(Stored entries)
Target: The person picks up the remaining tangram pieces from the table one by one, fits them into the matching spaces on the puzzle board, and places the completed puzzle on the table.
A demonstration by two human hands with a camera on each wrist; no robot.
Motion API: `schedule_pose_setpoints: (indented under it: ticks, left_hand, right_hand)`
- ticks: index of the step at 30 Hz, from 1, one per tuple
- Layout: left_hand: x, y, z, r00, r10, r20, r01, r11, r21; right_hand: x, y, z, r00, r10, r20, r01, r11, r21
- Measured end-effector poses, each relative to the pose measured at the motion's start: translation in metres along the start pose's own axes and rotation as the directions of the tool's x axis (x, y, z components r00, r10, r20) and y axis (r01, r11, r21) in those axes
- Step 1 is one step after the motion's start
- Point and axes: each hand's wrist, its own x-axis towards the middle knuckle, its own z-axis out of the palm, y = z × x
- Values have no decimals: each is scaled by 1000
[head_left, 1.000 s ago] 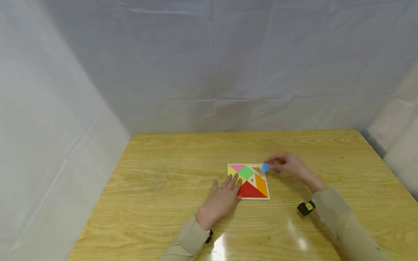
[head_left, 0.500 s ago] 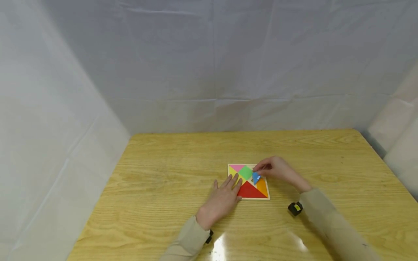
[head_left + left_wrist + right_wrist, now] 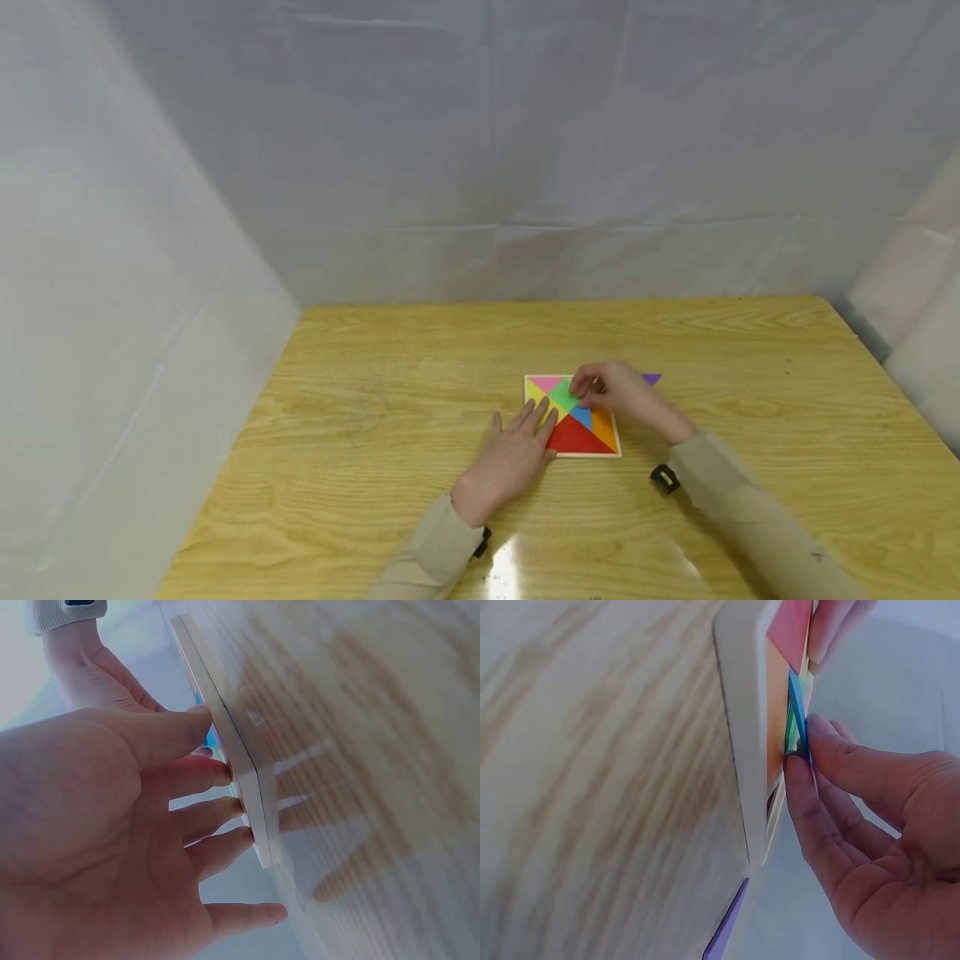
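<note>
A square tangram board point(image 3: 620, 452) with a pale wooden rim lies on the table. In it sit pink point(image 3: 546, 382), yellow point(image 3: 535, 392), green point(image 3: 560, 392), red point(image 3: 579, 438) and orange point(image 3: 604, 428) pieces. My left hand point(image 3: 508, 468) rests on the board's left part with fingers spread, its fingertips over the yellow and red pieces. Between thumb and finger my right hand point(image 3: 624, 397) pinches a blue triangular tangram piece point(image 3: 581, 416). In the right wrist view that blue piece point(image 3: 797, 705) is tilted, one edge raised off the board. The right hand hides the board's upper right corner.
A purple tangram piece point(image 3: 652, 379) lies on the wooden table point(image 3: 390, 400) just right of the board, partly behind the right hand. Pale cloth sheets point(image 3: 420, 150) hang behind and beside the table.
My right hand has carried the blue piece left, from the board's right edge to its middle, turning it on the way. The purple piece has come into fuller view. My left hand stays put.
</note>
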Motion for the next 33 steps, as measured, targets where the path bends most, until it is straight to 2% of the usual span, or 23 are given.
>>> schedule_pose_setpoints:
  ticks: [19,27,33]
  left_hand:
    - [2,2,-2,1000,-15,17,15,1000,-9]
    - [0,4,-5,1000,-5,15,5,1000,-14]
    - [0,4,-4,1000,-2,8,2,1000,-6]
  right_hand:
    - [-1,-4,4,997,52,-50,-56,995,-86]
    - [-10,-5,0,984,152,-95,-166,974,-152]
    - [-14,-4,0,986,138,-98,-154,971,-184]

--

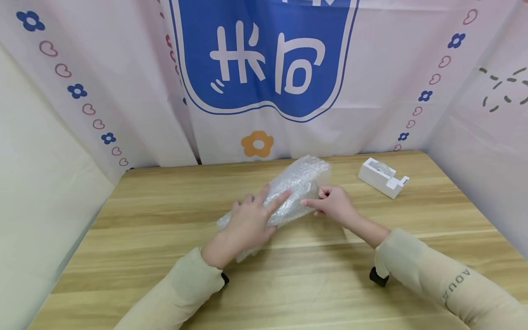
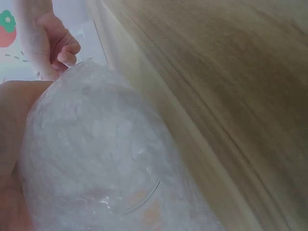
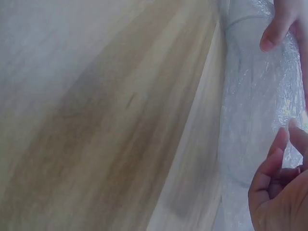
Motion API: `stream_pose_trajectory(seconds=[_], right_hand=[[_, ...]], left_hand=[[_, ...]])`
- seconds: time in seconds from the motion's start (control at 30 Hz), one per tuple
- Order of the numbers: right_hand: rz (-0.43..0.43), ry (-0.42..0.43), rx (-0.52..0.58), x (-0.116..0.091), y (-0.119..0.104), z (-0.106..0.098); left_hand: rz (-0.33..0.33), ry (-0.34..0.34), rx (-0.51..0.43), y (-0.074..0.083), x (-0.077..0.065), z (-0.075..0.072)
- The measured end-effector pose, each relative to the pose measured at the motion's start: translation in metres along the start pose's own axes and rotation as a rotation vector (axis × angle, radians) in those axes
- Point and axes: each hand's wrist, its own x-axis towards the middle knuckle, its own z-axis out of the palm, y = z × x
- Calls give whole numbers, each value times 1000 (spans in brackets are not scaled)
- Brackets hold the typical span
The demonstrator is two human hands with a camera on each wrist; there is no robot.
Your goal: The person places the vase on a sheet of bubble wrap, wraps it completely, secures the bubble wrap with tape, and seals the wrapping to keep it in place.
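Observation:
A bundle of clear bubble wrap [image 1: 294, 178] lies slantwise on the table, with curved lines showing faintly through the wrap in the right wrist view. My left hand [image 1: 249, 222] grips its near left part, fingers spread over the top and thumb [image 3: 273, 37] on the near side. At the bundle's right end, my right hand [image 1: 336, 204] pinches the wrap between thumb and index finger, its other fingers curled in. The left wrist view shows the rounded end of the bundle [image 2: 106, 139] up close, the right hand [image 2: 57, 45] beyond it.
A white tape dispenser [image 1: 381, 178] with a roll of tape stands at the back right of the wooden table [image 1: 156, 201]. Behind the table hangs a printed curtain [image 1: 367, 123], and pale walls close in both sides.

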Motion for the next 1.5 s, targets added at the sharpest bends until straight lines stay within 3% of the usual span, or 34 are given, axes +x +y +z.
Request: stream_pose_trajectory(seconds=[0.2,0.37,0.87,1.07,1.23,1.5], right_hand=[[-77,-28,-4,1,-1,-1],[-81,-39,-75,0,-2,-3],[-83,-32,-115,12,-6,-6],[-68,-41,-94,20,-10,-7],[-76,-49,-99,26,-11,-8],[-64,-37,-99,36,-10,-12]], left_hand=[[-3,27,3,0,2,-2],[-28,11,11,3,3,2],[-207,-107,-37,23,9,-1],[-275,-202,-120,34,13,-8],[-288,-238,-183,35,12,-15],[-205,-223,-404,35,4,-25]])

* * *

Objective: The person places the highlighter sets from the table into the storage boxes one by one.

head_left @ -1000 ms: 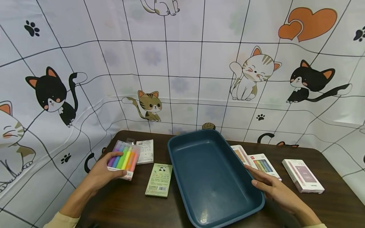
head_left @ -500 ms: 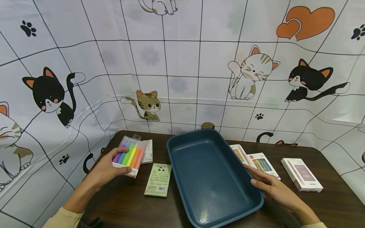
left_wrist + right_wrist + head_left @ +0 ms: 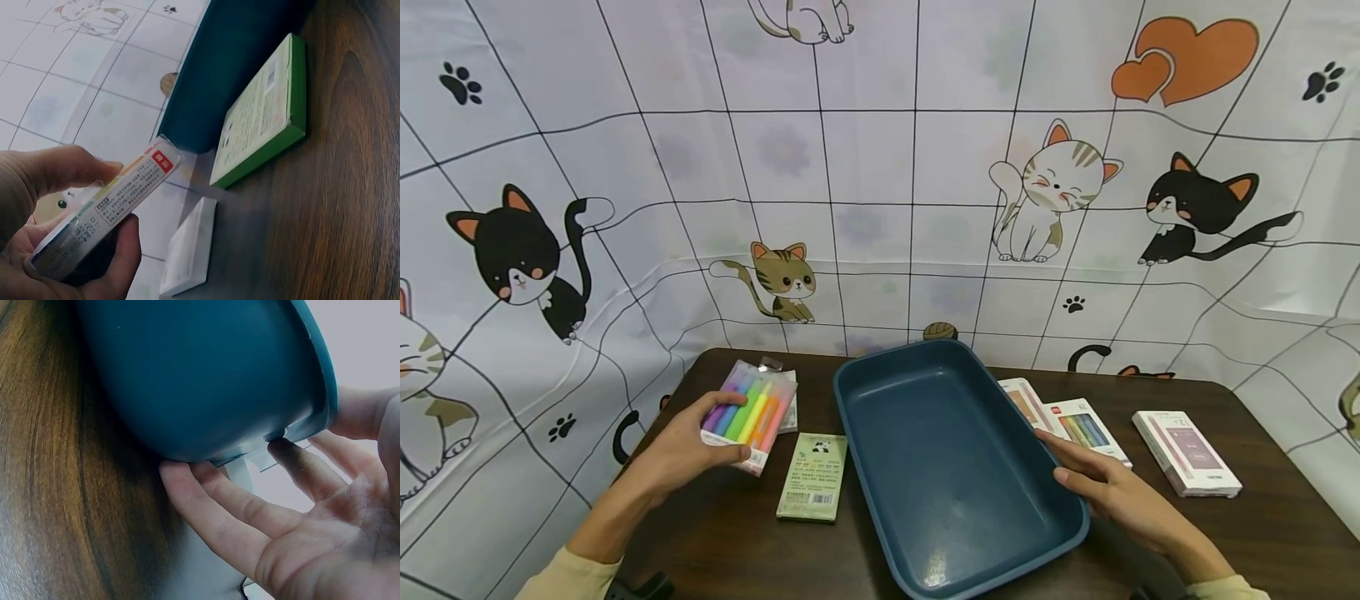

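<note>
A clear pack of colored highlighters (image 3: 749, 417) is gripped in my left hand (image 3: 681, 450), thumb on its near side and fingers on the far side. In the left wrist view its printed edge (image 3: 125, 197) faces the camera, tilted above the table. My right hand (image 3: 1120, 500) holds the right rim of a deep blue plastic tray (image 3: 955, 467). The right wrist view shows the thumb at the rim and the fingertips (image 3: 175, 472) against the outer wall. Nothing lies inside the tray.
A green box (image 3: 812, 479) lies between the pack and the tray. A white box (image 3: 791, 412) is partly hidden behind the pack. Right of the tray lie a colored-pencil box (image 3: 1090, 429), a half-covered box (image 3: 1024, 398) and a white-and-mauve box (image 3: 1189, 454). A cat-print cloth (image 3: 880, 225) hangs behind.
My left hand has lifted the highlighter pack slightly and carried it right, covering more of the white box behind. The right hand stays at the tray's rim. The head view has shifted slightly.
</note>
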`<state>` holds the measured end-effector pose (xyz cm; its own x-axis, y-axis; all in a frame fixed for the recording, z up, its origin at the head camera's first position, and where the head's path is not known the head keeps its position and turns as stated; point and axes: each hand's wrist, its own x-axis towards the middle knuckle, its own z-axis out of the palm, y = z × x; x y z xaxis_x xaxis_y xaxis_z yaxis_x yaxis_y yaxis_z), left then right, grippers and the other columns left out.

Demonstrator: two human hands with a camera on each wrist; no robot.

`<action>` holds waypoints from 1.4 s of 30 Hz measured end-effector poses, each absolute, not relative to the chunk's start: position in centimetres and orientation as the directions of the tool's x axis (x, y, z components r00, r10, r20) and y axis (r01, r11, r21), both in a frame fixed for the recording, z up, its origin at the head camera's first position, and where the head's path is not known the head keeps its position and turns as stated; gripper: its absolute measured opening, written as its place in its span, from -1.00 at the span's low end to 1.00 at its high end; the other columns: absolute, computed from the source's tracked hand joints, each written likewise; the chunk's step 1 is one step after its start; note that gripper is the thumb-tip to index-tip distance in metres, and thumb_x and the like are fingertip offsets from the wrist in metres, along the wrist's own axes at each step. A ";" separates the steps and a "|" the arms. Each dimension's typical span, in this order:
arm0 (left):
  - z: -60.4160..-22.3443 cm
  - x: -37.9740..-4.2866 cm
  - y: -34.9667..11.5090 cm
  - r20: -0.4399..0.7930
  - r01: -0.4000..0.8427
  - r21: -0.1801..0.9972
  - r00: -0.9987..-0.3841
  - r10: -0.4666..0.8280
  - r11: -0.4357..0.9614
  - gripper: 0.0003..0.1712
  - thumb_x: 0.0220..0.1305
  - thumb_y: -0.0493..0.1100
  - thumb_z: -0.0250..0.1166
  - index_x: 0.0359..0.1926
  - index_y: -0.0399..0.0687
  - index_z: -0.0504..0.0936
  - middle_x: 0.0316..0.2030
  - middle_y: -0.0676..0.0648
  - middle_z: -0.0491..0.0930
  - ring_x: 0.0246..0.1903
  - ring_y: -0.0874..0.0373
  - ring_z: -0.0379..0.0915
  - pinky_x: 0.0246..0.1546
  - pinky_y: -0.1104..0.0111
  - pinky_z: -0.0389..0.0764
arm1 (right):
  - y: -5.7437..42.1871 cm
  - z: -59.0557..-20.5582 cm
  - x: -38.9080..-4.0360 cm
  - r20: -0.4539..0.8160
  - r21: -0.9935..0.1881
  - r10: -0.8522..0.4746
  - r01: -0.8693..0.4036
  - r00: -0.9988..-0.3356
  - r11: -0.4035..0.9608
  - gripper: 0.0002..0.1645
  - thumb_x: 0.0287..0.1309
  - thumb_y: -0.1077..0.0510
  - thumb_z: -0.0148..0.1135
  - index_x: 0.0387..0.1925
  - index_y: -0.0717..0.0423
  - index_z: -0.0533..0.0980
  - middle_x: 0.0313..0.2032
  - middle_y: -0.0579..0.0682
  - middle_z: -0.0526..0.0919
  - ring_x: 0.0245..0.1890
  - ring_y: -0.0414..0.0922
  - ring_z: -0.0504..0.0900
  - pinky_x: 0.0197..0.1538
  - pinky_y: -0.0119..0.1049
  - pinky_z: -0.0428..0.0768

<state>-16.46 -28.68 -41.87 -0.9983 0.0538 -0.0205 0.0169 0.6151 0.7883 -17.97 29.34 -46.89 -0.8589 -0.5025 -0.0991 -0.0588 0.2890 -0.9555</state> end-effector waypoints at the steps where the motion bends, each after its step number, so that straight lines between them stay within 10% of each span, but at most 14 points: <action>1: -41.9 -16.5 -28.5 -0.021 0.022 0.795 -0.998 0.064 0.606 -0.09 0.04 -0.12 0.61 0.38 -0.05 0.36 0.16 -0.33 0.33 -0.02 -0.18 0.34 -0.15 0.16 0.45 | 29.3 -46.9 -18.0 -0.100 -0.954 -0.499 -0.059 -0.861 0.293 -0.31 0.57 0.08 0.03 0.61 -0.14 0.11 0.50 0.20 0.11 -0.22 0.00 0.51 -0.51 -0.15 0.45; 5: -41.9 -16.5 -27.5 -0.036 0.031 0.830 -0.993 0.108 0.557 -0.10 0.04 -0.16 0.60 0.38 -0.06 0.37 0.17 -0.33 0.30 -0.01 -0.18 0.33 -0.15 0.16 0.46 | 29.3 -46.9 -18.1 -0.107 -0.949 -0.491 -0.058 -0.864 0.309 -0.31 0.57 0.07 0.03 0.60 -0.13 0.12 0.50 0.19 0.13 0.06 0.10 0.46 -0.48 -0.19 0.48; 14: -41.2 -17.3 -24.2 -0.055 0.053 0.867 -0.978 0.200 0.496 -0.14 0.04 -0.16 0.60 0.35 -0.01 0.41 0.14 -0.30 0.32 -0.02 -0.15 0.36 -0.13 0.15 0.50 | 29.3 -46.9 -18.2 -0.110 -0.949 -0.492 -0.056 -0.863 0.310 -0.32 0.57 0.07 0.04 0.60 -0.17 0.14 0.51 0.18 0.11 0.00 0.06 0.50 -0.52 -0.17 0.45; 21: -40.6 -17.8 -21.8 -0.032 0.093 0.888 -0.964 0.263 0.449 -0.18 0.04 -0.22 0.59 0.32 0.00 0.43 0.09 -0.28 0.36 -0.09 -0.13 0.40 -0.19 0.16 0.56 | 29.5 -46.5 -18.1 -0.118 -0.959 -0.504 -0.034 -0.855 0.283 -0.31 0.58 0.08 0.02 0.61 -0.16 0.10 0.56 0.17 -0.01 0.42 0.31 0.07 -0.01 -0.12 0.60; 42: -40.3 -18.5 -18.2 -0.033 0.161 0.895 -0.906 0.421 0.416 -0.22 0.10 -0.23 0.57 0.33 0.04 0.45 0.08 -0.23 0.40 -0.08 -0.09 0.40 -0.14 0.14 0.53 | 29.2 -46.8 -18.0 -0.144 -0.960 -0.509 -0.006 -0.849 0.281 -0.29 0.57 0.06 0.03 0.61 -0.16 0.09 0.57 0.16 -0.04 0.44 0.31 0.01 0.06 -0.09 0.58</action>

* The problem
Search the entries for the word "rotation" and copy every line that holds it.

* Result for this exercise
- Measured end-effector poses, each relative to the pose measured at the motion's start: translation in metres along the start pose's own axes and rotation as the directions of the tool's x axis (x, y, z components r00, r10, r20) and y axis (r01, r11, r21) in those axes
- The measured end-effector pose, each relative to the pose measured at the motion's start: translation in metres along the start pose's own axes and rotation as a rotation vector (axis × angle, radians) in those axes

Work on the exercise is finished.